Task description » Copy every line of the data exactly, keeping out any picture.

■ ■ ■ ■ ■ ■ ■

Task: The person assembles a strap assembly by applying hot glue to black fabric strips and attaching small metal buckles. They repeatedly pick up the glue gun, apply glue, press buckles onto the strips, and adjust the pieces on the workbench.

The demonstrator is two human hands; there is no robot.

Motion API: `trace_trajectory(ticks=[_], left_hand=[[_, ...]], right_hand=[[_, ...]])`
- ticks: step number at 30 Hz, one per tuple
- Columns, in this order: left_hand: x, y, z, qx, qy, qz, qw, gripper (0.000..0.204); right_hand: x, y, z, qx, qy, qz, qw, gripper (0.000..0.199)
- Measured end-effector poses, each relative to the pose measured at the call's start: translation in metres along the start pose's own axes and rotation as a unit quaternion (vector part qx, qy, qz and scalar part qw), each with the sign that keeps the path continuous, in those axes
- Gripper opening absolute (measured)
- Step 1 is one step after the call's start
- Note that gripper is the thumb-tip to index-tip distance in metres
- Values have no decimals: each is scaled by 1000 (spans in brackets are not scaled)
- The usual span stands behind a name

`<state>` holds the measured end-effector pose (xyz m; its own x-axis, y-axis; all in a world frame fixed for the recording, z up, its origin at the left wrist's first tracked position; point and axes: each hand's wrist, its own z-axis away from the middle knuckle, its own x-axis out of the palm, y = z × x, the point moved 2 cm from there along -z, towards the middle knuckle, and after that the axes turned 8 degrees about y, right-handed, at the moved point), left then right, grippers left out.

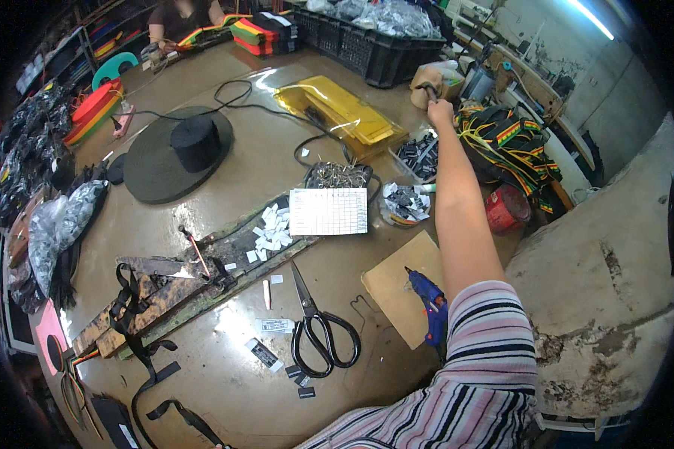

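Tool (428, 90) clenched in my right grip (441, 114), upper right; at bottom, I cannot tell if my left grip (219, 447) holds the strap (195, 421).

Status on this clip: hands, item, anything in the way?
Right hand extended, gripping a hammer-like tool. Left hand barely showing by black strap; grip unclear. Scissors and blue glue gun lie short of the reach.

You have a bright tube lamp (590, 19) past the far right corner of your table (232, 389), glare on the yellow plastic (341, 112), and lines bending toward black rims.
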<state>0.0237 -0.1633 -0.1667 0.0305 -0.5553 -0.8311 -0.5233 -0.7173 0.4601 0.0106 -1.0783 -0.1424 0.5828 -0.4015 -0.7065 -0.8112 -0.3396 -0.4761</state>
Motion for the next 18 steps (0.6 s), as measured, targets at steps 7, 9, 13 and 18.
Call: trace_trajectory(ticks=[7, 9, 13, 18], left_hand=[[-3, -5, 5, 29, 8, 27, 999, 24], [-1, -11, 8, 12, 17, 43, 999, 24], [5, -23, 15, 6, 30, 84, 996, 28], [2, -24, 17, 24, 45, 101, 994, 25]], right_hand=[[-105, -95, -26, -226, 294, -204, 906, 44], [-144, -123, -32, -274, 338, -133, 890, 39], [-219, -162, -32, -241, 383, -105, 886, 44], [-305, -208, 24, -259, 251, -445, 820, 43]])
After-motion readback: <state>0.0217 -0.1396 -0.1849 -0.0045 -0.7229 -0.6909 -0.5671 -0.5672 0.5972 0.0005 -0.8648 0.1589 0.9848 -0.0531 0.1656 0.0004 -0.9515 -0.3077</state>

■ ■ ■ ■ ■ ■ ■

Written answer »
Task: The person assembles a strap assembly by applying hot glue to black fabric strips and attaching small metal buckles. They repeatedly pick up the glue gun, apply glue, press buckles onto the strips, and adjust the pieces on the workbench.

The demonstrator is two human hands; there is no robot.

Motion API: `trace_trajectory(ticks=[_], left_hand=[[_, ...]], right_hand=[[_, ...]])`
- ticks: step number at 30 Hz, one per tuple
- Columns, in this order: left_hand: x, y, z, qx, qy, qz, qw, gripper (0.000..0.204); right_hand: x, y, z, qx, qy, qz, qw, gripper (0.000..0.199)
- Measured end-effector poses, each relative to the pose measured at the call's start: translation in metres along the start pose's own axes and rotation as a unit quaternion (vector part qx, qy, qz and scalar part qw), each with the sign that keeps the path continuous, in those axes
- Gripper opening absolute (measured)
- Step 1 is one step after the call's start
- Note that gripper is the thumb-tip to index-tip distance in metres
- Values have no decimals: each is scaled by 1000 (spans in brackets are not scaled)
- The usual span stands behind a name

`<state>` holds the measured end-effector pose (xyz m; its own x-axis, y-axis; all in a world frame fixed for the recording, z up, its origin at the left wrist's first tracked position; point and axes: each hand's wrist, its own z-axis away from the middle knuckle, its own x-axis out of the palm, y = z × x, the point moved 2 cm from there along -z, towards the middle knuckle, and after that the axes turned 8 degrees about y, right-handed, at the moved point), left then right, grippers left out.


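Tool (428, 90) clenched in my right grip (441, 114), upper right; at bottom, I cannot tell if my left grip (219, 447) holds the strap (195, 421).

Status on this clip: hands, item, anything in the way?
Right hand extended, gripping a hammer-like tool. Left hand barely showing by black strap; grip unclear. Scissors and blue glue gun lie short of the reach.

You have a bright tube lamp (590, 19) past the far right corner of your table (232, 389), glare on the yellow plastic (341, 112), and lines bending toward black rims.
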<state>0.0237 -0.1633 -0.1667 0.0305 -0.5553 -0.8311 -0.5233 -0.7173 0.4601 0.0106 -1.0783 -0.1424 0.5828 -0.4015 -0.7065 -0.8112 -0.3396 -0.4761</state>
Motion for the next 18 steps (0.6 s), as measured, targets at steps 7, 9, 13 and 18.
Call: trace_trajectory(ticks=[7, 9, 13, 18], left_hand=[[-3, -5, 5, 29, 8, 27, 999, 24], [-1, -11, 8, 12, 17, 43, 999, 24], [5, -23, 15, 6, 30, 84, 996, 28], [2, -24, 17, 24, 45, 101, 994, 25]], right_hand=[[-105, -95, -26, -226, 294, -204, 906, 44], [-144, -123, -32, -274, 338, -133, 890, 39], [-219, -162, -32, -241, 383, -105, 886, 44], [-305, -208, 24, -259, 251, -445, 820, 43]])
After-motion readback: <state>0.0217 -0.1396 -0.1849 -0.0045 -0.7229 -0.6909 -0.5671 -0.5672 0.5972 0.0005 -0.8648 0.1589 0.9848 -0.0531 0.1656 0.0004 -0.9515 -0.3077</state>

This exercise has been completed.